■ What you are asked to do: The result should be every line in the data below that carries the string "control".

■ Provided records:
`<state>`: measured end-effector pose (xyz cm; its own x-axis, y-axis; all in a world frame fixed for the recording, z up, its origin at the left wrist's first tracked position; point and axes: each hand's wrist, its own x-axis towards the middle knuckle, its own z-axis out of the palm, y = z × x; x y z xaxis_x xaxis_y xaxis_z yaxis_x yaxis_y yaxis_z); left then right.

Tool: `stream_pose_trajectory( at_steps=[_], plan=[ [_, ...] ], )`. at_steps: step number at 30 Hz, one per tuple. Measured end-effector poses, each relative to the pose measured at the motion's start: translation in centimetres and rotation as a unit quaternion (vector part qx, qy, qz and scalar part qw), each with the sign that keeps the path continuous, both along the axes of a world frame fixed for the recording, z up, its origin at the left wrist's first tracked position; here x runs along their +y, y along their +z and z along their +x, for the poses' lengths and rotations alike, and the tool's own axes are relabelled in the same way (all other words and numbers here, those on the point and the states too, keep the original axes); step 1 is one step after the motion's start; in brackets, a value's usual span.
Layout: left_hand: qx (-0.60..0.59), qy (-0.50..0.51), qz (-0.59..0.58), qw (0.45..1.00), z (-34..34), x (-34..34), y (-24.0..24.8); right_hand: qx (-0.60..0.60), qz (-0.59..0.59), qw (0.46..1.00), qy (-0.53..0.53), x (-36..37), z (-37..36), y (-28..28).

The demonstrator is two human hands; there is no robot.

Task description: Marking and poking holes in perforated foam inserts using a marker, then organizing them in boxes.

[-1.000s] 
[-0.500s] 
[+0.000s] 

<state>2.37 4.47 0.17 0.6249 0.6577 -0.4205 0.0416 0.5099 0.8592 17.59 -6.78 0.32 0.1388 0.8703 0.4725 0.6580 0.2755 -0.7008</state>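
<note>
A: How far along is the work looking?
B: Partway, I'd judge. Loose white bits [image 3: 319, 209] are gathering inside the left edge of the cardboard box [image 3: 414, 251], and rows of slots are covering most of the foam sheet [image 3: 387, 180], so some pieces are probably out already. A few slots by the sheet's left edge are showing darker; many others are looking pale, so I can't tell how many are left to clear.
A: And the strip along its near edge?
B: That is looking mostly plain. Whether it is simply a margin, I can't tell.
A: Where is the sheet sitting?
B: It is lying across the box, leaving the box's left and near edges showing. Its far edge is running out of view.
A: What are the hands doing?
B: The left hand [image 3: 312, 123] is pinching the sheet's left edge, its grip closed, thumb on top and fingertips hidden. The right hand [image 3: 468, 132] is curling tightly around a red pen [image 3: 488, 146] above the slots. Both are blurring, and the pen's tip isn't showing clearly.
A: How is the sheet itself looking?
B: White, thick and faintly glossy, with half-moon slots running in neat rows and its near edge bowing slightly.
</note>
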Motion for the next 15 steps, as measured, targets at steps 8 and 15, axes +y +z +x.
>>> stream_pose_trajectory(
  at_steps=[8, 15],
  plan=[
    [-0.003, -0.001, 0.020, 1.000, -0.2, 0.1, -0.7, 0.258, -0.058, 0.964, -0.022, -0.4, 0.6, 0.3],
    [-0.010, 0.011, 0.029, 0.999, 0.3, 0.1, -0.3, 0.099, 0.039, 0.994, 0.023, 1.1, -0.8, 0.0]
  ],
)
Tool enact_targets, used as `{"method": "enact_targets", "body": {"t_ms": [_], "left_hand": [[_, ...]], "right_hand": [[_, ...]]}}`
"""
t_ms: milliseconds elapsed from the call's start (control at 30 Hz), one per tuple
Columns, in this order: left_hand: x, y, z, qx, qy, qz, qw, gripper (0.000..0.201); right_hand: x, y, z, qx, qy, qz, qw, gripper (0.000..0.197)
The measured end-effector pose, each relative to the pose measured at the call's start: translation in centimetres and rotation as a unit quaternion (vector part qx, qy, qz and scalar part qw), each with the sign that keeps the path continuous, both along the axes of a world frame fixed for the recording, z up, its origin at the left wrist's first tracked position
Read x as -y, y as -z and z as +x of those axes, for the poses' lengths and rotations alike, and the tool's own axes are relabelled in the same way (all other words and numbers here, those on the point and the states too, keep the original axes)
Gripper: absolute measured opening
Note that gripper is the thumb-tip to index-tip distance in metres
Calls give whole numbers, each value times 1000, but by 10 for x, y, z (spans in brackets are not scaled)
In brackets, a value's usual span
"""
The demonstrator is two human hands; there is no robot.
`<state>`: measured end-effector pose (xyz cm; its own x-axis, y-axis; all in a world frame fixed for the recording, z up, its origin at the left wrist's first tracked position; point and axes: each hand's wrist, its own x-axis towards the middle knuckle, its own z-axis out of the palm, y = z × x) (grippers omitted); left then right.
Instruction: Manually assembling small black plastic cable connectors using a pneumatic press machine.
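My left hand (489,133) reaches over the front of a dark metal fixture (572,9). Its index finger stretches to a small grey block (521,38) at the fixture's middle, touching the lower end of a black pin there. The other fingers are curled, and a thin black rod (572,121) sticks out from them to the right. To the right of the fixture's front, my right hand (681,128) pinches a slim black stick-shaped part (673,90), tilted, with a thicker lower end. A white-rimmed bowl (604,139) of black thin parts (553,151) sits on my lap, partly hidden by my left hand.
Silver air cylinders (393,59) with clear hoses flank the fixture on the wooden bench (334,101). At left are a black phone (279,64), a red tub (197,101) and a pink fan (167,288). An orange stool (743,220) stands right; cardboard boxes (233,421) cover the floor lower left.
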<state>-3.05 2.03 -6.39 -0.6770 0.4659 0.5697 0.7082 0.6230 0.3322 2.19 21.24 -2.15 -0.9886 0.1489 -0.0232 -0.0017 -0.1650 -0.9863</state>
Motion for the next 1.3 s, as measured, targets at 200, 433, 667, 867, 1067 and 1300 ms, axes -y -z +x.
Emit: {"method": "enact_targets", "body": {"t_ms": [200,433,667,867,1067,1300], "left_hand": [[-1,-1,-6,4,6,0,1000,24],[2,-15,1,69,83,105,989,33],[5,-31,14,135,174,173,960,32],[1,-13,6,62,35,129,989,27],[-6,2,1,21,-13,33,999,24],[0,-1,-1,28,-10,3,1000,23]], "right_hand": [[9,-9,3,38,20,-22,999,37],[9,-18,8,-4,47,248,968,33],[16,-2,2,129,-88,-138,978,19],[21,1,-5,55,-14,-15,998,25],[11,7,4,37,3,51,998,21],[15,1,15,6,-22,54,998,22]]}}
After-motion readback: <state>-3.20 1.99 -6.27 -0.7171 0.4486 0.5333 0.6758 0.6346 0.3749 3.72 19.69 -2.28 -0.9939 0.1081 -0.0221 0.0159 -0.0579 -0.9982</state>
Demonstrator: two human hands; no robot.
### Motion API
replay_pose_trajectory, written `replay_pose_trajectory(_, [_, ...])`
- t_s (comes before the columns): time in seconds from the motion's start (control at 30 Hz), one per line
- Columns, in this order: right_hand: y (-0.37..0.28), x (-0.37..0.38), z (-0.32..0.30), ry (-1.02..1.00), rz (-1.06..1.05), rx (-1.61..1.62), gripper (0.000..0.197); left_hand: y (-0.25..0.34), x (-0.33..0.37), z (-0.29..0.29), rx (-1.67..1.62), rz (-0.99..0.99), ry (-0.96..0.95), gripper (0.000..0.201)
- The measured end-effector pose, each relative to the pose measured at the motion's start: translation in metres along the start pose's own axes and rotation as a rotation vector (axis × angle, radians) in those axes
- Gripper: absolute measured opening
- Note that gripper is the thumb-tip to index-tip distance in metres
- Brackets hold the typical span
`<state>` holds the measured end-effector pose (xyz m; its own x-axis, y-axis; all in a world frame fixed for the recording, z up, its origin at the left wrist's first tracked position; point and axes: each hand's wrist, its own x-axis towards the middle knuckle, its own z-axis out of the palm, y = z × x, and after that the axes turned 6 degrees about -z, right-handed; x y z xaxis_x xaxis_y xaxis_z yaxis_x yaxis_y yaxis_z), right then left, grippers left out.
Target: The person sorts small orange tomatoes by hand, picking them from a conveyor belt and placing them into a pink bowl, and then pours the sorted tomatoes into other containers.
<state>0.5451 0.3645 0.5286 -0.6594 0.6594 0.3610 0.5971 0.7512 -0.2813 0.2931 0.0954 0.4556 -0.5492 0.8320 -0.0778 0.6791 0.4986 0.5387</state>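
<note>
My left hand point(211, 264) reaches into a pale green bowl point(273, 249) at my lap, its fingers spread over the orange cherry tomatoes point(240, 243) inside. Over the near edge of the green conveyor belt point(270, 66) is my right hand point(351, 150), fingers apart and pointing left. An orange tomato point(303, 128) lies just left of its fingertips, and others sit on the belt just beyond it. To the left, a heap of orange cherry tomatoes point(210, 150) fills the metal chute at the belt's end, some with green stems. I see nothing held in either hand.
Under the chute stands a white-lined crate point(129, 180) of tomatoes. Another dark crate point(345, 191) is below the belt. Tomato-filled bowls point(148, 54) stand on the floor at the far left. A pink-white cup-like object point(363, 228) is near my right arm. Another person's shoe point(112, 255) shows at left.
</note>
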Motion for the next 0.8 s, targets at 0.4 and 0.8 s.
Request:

■ Solution below:
t_ms: milliseconds elapsed from the call's start (control at 30 Hz), one per tuple
- t_s (comes before the columns): time in seconds from the motion's start (control at 30 Hz), one per line

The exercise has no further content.